* _Directions_
Any picture in the listing is left out of the copy; all else is duplicated exactly.

* _Source data_
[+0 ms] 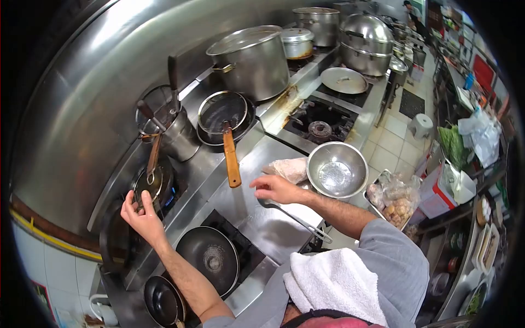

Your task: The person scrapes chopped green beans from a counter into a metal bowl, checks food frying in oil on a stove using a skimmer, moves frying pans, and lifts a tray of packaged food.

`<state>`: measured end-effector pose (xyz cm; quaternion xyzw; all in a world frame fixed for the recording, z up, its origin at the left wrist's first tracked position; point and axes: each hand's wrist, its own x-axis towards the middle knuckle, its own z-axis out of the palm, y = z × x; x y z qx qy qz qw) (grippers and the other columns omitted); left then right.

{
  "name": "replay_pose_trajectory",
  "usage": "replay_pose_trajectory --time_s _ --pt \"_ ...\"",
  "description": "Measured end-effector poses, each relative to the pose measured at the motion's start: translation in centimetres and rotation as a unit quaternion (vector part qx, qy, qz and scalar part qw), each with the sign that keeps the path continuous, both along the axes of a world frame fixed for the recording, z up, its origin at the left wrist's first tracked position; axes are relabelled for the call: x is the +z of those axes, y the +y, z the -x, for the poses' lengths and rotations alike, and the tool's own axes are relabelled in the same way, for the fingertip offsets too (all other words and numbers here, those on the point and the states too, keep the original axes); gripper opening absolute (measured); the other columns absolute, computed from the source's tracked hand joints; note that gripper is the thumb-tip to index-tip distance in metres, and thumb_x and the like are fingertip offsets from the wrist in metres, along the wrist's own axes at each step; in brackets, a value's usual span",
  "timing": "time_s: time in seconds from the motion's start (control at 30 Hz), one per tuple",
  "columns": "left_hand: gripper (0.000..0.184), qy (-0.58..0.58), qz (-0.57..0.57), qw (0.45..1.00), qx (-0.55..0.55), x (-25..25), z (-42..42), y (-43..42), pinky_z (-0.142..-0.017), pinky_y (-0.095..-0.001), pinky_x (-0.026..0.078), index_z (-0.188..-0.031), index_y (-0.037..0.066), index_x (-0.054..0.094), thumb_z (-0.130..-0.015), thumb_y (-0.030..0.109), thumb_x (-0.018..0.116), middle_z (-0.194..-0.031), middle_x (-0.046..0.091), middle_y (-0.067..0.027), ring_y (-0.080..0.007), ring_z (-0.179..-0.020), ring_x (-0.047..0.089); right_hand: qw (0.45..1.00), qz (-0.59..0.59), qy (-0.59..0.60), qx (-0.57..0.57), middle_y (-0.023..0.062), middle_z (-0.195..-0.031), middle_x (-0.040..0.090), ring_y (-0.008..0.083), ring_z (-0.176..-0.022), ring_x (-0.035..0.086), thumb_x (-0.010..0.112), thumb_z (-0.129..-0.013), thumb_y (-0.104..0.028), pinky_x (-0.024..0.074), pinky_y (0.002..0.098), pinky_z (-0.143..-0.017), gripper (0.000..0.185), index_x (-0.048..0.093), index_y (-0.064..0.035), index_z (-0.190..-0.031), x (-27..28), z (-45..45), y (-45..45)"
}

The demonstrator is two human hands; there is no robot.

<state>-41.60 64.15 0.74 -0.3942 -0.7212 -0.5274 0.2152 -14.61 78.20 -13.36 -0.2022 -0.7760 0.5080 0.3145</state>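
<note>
My left hand [143,217] is raised at the left, fingers apart and empty, close to a small pan [158,183] over a blue flame. Below it, a black frying pan [208,259] sits on a burner. My right hand [279,189] hovers above the steel counter [249,210], fingers loosely stretched and nothing visible in them. Just under it lies a long-handled ladle [301,220], whose head is partly hidden. Beside the hand are a plastic bag of pale food [289,169] and a steel bowl [337,169].
A wooden-handled strainer [231,158] rests over a pan. A tall stockpot [251,60] and a domed steamer [365,44] stand farther back. Another burner [320,128] is uncovered. At the right is a tray of bagged food [398,210]. A smaller black pan [163,300] sits front left.
</note>
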Motion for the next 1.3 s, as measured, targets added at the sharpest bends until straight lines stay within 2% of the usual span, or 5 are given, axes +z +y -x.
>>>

* _Result of the exercise_
[+0 ms] 

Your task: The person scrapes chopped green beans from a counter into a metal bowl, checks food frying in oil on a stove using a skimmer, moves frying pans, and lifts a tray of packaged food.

`<state>`: measured end-effector pose (xyz cm; quaternion xyzw; all in a world frame fixed for the recording, z up, its origin at the left wrist's first tracked position; point and axes: each hand's wrist, its own x-axis towards the middle knuckle, its own z-axis out of the palm, y = z × x; x y z qx qy qz qw) (grippers and the other columns omitted); left then right.

{
  "name": "replay_pose_trajectory",
  "usage": "replay_pose_trajectory --time_s _ --pt \"_ ...\"",
  "description": "Measured end-effector poses, each relative to the pose measured at the motion's start: translation in centimetres and rotation as a unit quaternion (vector part qx, qy, qz and scalar part qw), each with the sign that keeps the path continuous, both along the axes of a world frame fixed for the recording, z up, its origin at the left wrist's first tracked position; axes are relabelled for the call: x is the +z of those axes, y the +y, z the -x, for the poses' lengths and rotations alike, and the tool's own axes are relabelled in the same way, for the fingertip offsets too (all other words and numbers here, those on the point and the states too, keep the original axes); gripper opening absolute (measured); the other columns absolute, computed from the source's tracked hand joints; note that gripper is the thumb-tip to index-tip distance in metres, and thumb_x and the like are fingertip offsets from the wrist in metres, along the wrist's own axes at each step; in brackets, a value's usual span",
  "timing": "time_s: time in seconds from the motion's start (control at 30 Hz), one per tuple",
  "columns": "left_hand: gripper (0.000..0.184), qy (-0.58..0.58), qz (-0.57..0.57), qw (0.45..1.00), qx (-0.55..0.55), x (-25..25), z (-42..42), y (-43..42), pinky_z (-0.142..-0.017), pinky_y (-0.095..-0.001), pinky_x (-0.026..0.078), index_z (-0.188..-0.031), index_y (-0.037..0.066), index_x (-0.054..0.094), thumb_z (-0.130..-0.015), thumb_y (-0.030..0.109), thumb_x (-0.018..0.116), middle_z (-0.194..-0.031), middle_x (-0.046..0.091), middle_y (-0.067..0.027), ring_y (-0.080..0.007), ring_z (-0.179..-0.020), ring_x (-0.047..0.089); right_hand: qw (0.45..1.00), qz (-0.59..0.59), qy (-0.59..0.60), qx (-0.57..0.57), middle_y (-0.023..0.062), middle_z (-0.195..-0.031), middle_x (-0.040..0.090), ring_y (-0.008..0.083), ring_z (-0.176..-0.022), ring_x (-0.035..0.086), thumb_x (-0.010..0.112), thumb_z (-0.129..-0.013), thumb_y (-0.104..0.028), pinky_x (-0.024..0.074), pinky_y (0.002..0.098), pinky_z (-0.143..-0.017), gripper (0.000..0.185), index_x (-0.048..0.093), index_y (-0.064..0.035), index_z (-0.190..-0.031), x (-27..28), z (-45..45), y (-45..45)"
}

The demonstrator is two human hands; there is no robot.

<state>-41.60 64.15 0.74 -0.3942 -0.7212 -0.5274 0.2152 -14.61 78.20 -13.36 -0.2022 -0.7760 0.5080 0.3145</state>
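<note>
My left hand [143,217] is raised at the left, fingers apart and empty, close to a small pan [158,183] over a blue flame. Below it, a black frying pan [208,259] sits on a burner. My right hand [279,189] hovers above the steel counter [249,210], fingers loosely stretched and nothing visible in them. Just under it lies a long-handled ladle [301,220], whose head is partly hidden. Beside the hand are a plastic bag of pale food [289,169] and a steel bowl [337,169].
A wooden-handled strainer [231,158] rests over a pan. A tall stockpot [251,60] and a domed steamer [365,44] stand farther back. Another burner [320,128] is uncovered. At the right is a tray of bagged food [398,210]. A smaller black pan [163,300] sits front left.
</note>
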Motion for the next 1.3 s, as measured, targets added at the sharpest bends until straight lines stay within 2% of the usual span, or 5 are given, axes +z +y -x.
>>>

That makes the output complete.